At evening the guns would fall silent and the attacks fall back. Mustafa had ordered day and night – but it was not possible. The guns must be rested.
Smith said, ‘Even Janizaries must rest.’
The late summer sunsets flared more and more resplendent over the island every night, and dawn was like heaven on fire. People said it was all the dust kicked up by the guns. The setting sun bathed the stricken streets in soft gold. The guns fallen silent, old people and cripples and the wounded emerged from the remnants of their houses in their crumpled dust-caked robes, and women and children coming from work on the walls. In black widows’ gowns, heads covered, they moved like mourners through the fallen streets of their poor beloved city. Some picked up strewn rocks and carried them as if in a dream, to mend their hearts with mortar and stone. Some wept as they walked, and some women walked steadily ahead with tears running down their dusty faces, for their children were
all dead, yet never making a sound nor giving way to a sob. Silent tears that seemed to run in mere accompaniment to their solemn labours as they gathered stones and worked on into the night.
They heaved and rolled aside half-sunk cannonballs, they drew out the dead from beneath the piled walls and from collapsed cellars, passing out infants, crossing themselves, working in absolute silence. An infant half crushed, its body half white with dust and half black with dried blood, was passed reverently along the line of workers and finally wrapped in a clean cloth and laid on the ground for a mother to find if she still lived. Or if her soul had gone before, then the soul of her child had gone with her. Yes, said the women, there was the mother, she had died flung over her own infant, see how the wall had collapsed over her and crushed them both. She died in the pathetic hope she might shield her infant with her own body from the damage wreaked by Turkish guns so huge they were pulled by eighty oxen. Now mother and child had died and gone together to the otherworld, said the women. As it should be. No infant should go alone.
The sun was glorious over Sciberras and inland, illumining the great cliffs of the west copper and gold, the sea barred with burning orange and the sky like red banners streaming in the windless evening sky.
Down the street came the boy, limping slightly, helmet under his arm, his fair hair haloed by the sun, and even in their grief and exhaustion the women greeted him, the Inglis hero, and smiled.
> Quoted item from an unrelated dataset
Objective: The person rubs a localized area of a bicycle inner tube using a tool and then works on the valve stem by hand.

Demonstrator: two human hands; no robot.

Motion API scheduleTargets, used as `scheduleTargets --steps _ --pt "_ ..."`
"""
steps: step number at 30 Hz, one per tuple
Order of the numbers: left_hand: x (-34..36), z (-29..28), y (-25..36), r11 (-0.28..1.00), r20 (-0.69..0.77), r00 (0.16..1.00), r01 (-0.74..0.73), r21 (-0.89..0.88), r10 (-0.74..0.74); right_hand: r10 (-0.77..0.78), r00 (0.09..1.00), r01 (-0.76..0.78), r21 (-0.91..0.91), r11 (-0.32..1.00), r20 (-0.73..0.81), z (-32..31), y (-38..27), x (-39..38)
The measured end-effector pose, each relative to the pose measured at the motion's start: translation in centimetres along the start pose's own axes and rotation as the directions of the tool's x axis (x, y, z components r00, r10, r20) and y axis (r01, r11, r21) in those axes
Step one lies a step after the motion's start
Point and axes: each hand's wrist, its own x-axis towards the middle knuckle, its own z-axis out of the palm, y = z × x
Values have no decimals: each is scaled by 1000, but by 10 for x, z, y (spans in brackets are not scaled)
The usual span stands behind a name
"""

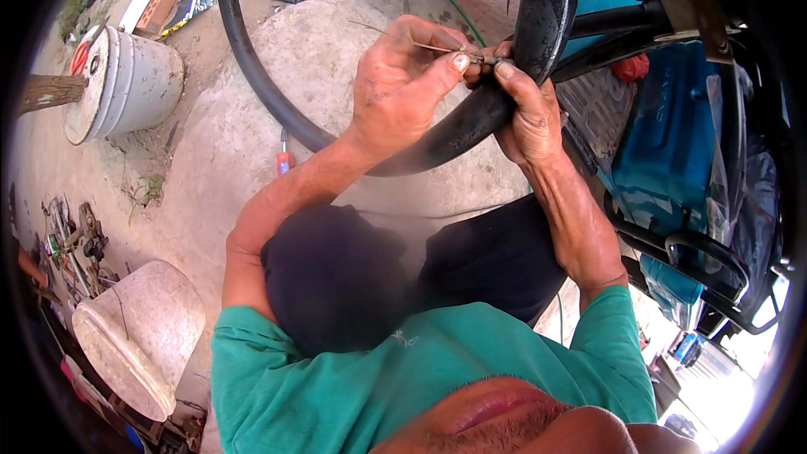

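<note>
A black inner tube (255,76) loops in front of me, its lower curve passing over my knees. A small metal valve stem (482,59) sticks out from its right side. My left hand (391,92) is closed at that stem, thumb and fingers pinching its outer end. A thin wire-like piece (430,48) juts leftward from between those fingers; what it belongs to is unclear. With thumb and fingers, my right hand (531,113) grips the tube close to the base of the stem. Some fingertips of both hands are hidden.
A red-handled screwdriver (285,161) lies on the ground left of the tube. Two whitish buckets (143,84) (160,319) stand at the left, near scattered metal parts (80,244). A teal vehicle body (668,134) with black bars fills the right side. Bricks (161,2) lie far left.
</note>
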Motion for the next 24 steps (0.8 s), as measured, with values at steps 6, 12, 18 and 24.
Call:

His armour barely shone beneath so much dust, the street golden in the evening and light, dust motes dancing, women cooking the evening meal, children coming out to play with hoops as if the siege was all a dream and over now.
Nicholas stopped and leaned against a wall and rested his head and smiled. There beneath a small vine was a wooden cradle with an infant in it, perhaps three months old, left by his mother as she washed clothes round the corner in St Mark’s Fountain. The infant looked up through the vine leaves and the warm light twinkled on his face as the leaves moved and stirred, and he laughed and reached out to play with them. He couldn’t reach, so Nicholas broke off a leaf with its stem and put it in his pudgy little hand. The baby
clutched it wonderingly, his fingers like tiny pink shrimps, and then gurgled with delight at the green waving flag in his hand, and the coming and going of the setting sun beyond the leaves, and the flickering green forest light over his upturned face.